The headline from the Sheffield study was that 80 per cent of Indonesian forests remain vulnerable to deforestation for palm oil – and this makes the moratorium ineffective. But what was remarkable about this paper was its unremarkable conclusion: forests are converted to palm oil for economic reasons, prices determine whether land is converted, and areas that are close to existing infrastructure are more likely to be converted.

In simpler terms: “I’ll plant more this year on the next field because prices look better.”

But was the modelling here necessary, just to undermine the moratorium? As recent FAO data demonstrates, the moratorium has been a success in reducing primary forest loss in Indonesia.

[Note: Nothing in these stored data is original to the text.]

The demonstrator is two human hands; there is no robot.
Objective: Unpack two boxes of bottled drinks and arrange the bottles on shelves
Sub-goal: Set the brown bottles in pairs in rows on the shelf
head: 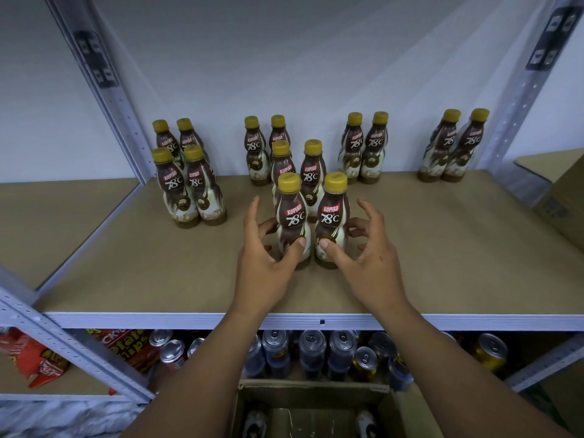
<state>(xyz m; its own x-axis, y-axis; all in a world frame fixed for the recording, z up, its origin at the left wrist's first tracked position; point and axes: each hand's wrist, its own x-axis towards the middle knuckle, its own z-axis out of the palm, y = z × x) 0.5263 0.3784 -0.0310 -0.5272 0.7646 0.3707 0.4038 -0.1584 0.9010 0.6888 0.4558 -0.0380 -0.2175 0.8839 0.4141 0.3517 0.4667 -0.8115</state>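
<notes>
Several brown Kopiko 78°C bottles with yellow caps stand in pairs on the brown shelf board (448, 248). At the front of the middle row stand two bottles side by side. My left hand (265, 263) holds the left front bottle (292, 213), thumb on its label and fingers curled behind it. My right hand (369, 263) holds the right front bottle (331, 213) the same way, with its outer fingers spread. Both bottles stand upright on the board. An open cardboard box (316, 393) sits below, with bottle tops dimly visible inside.
Other bottle groups stand at the left (189, 191), back middle-right (363, 150) and far right (452, 147). Grey metal uprights frame the shelf. Another cardboard box (562, 200) sits at the right edge. Drink cans (313, 349) and snack bags (41, 358) fill the lower shelf.
</notes>
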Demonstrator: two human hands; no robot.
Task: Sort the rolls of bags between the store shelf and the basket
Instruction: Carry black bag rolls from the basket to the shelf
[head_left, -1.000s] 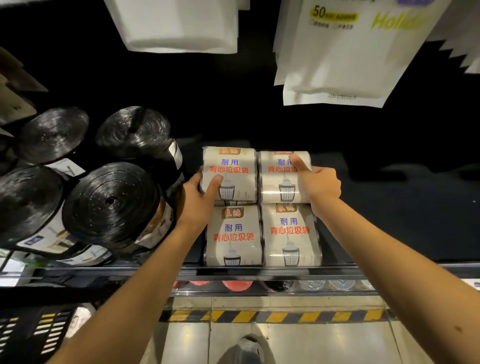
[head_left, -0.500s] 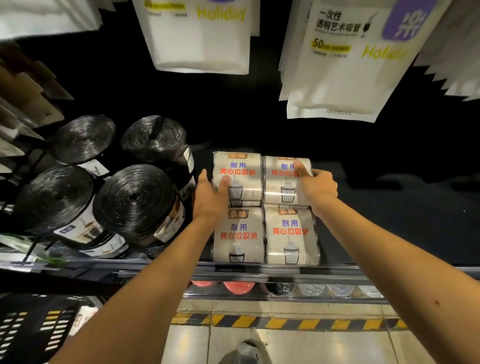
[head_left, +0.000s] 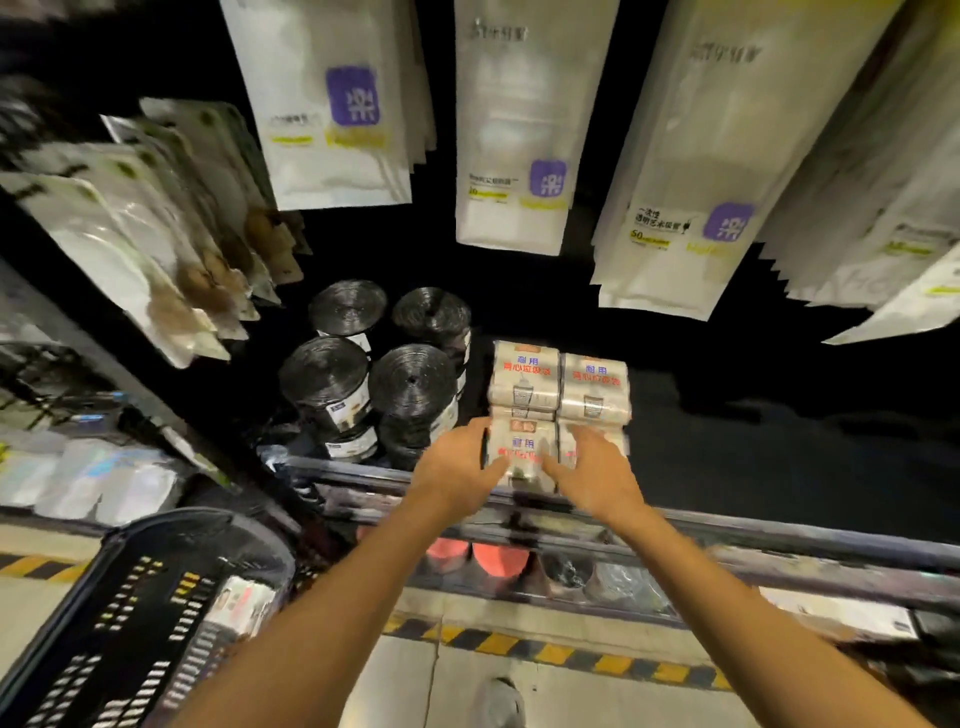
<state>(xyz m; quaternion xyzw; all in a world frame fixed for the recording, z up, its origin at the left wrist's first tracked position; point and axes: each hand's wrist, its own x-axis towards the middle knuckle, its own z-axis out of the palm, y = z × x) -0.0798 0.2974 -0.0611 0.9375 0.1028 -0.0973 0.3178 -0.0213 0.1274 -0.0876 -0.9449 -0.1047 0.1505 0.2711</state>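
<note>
Right in front of both hands, on the store shelf (head_left: 779, 545), sit four pale packs of bag rolls, two in the back row and two in the front row. The left hand (head_left: 457, 467) is curled around the left side of the front left pack (head_left: 522, 449), with the thumb on its face. It looks like it is holding that pack, though the picture is a bit blurry. The right hand (head_left: 597, 467) is spread wide with open fingers, lying over the front right pack (head_left: 569, 444) and not closed on it. Each pack stands up tall, so its long way runs up and down between the hands. The left hand is the nearer one to its pack. The black rolls (head_left: 410, 384) stand just left of the left hand. The basket (head_left: 156, 613) is down low, well to the left and behind the left hand. So I think a pack would have to come back and left to reach it.
</note>
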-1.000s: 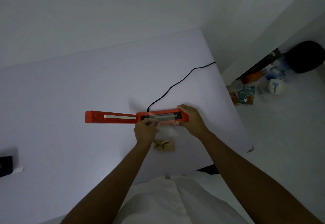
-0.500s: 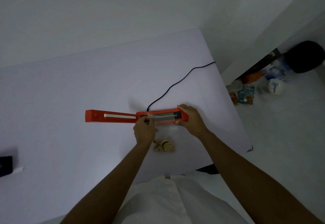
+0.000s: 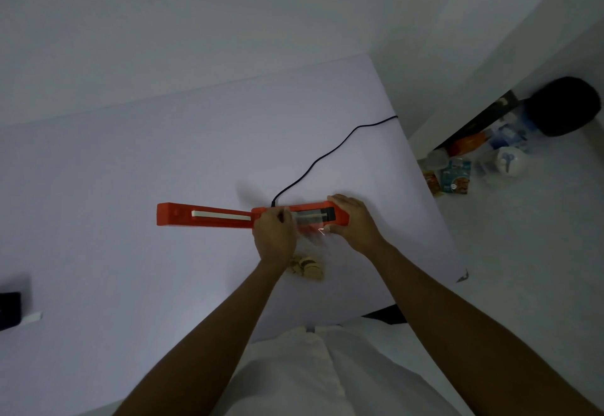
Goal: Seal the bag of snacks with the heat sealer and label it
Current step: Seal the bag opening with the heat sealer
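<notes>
An orange heat sealer [image 3: 209, 216] lies across the middle of the white table [image 3: 130, 187], its arm swung open to the left. A clear bag [image 3: 310, 236] with pale round snacks [image 3: 307, 268] at its near end lies toward me, its open end on the sealer's dark base strip [image 3: 315, 214]. My left hand [image 3: 274, 236] pinches the bag's left top corner at the sealer. My right hand [image 3: 354, 223] grips the sealer's right end and the bag's right edge.
A black cord [image 3: 327, 154] runs from the sealer to the table's far right edge. A black object [image 3: 9, 309] with a white strip [image 3: 31, 317] sits at the left edge. Packets, bottles and a dark bag [image 3: 565, 105] lie on the floor at right.
My left hand has shifted slightly up and right along the bag's top edge over the sealer strip. My right hand stays at the sealer's right end.
</notes>
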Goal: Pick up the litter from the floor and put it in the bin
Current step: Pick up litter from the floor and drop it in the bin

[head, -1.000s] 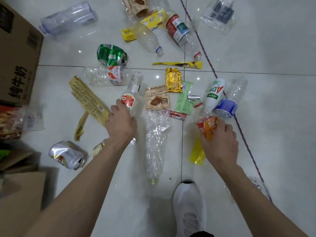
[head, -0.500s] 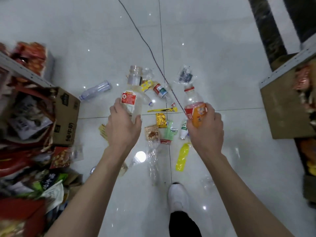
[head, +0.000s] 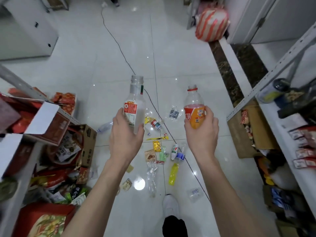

That is what it was designed to do. Academics and commentators appear to be constantly forget that although Indonesia has a large population and large GDP, its GDP per capita is well down the table, and its rural populations rely on agriculture. They also forget that Indonesia retains an extraordinary amount of forest area according to the UNFAO – both in absolute terms and as a percentage of land area. This paper is a reminder of the bad old days when Western activists and politicians (from European countries with less than 20% forest area) criticized Indonesia (with greater than 50% forest area) over deforestation. Hypocrisy doesn’t seem quite a strong enough word.

Critics of Indonesia’s moratorium can’t have it both ways. They can’t criticize Indonesia for not protecting all forests, but also criticize the compensation payments for not growing food.